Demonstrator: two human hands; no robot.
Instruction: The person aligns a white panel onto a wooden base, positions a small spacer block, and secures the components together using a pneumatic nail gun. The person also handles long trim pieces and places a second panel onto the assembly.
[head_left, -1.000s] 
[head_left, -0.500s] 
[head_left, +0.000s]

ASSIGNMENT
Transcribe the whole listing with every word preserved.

TASK ANSWER
Demonstrator: two human hands; no robot.
Instruction: The person aligns a white panel onto a wooden base, positions a small spacer block, and secures the components together using a pneumatic nail gun. The person also handles long trim pieces and places a second panel onto the assembly.
[head_left, -1.000s] 
[head_left, -0.500s] 
[head_left, +0.000s]

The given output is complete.